## PROBLEM REQUIREMENTS
Among the lines below, return each one that contains the word "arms".

## COLLECTED MATERIAL
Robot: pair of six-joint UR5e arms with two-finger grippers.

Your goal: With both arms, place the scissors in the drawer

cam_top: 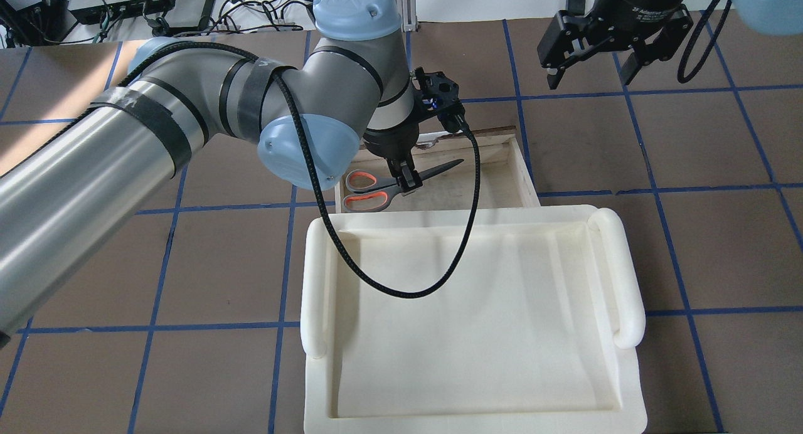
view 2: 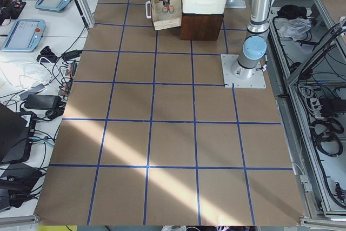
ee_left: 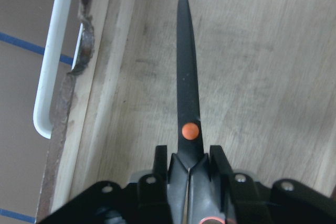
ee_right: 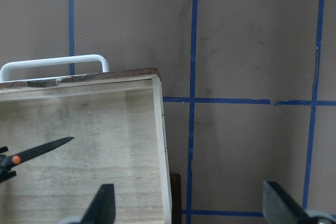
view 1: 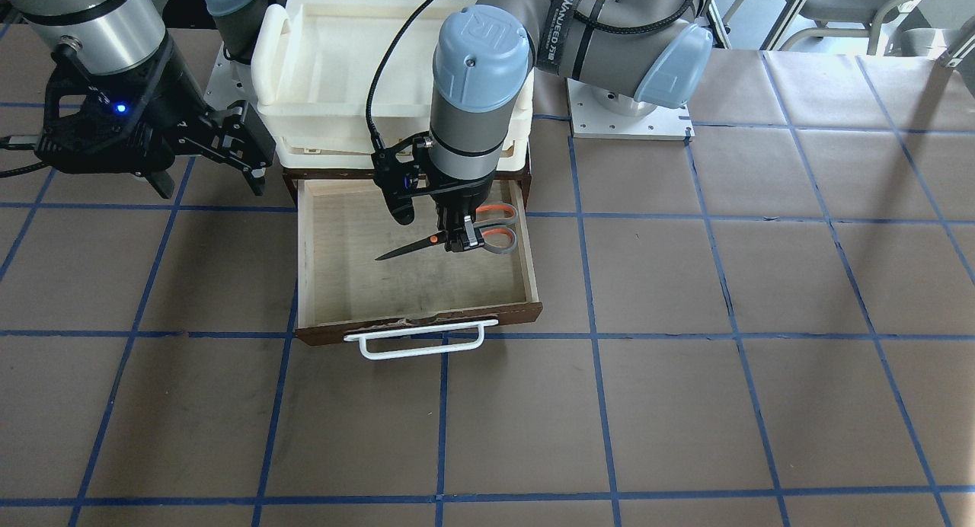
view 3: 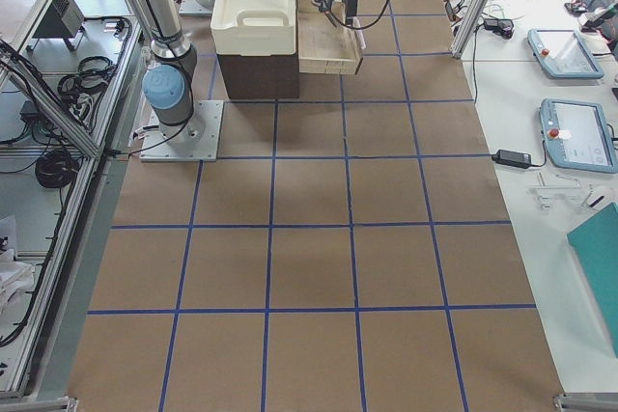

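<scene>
While the left tool (view 1: 455, 241) clamps the scissors (view 1: 407, 248) over the open drawer (view 1: 306, 260), the right tool (cam_top: 590, 76) stands spread.

The scissors (ee_left: 188, 72) are seen in the middle of the frame, blades closed and pointed toward the top edge, with the orange pivot dot (ee_left: 190, 130) just below centre. They are gripped just behind the pivot by the left gripper (ee_left: 190, 162), whose black fingers (ee_left: 161, 161) are pressed against them from both sides at the bottom edge. Behind the blades, the pale plywood floor of the drawer (ee_left: 262, 77) fills the centre and right. Along the left are seen the chipped dark-brown front edge (ee_left: 79, 56) and the white bar handle (ee_left: 51, 66), and beyond them the brown table surface (ee_left: 16, 103), crossed by blue tape (ee_left: 21, 43).
</scene>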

## SOLUTION TO THE PROBLEM
Robot: pair of six-joint UR5e arms with two-finger grippers.
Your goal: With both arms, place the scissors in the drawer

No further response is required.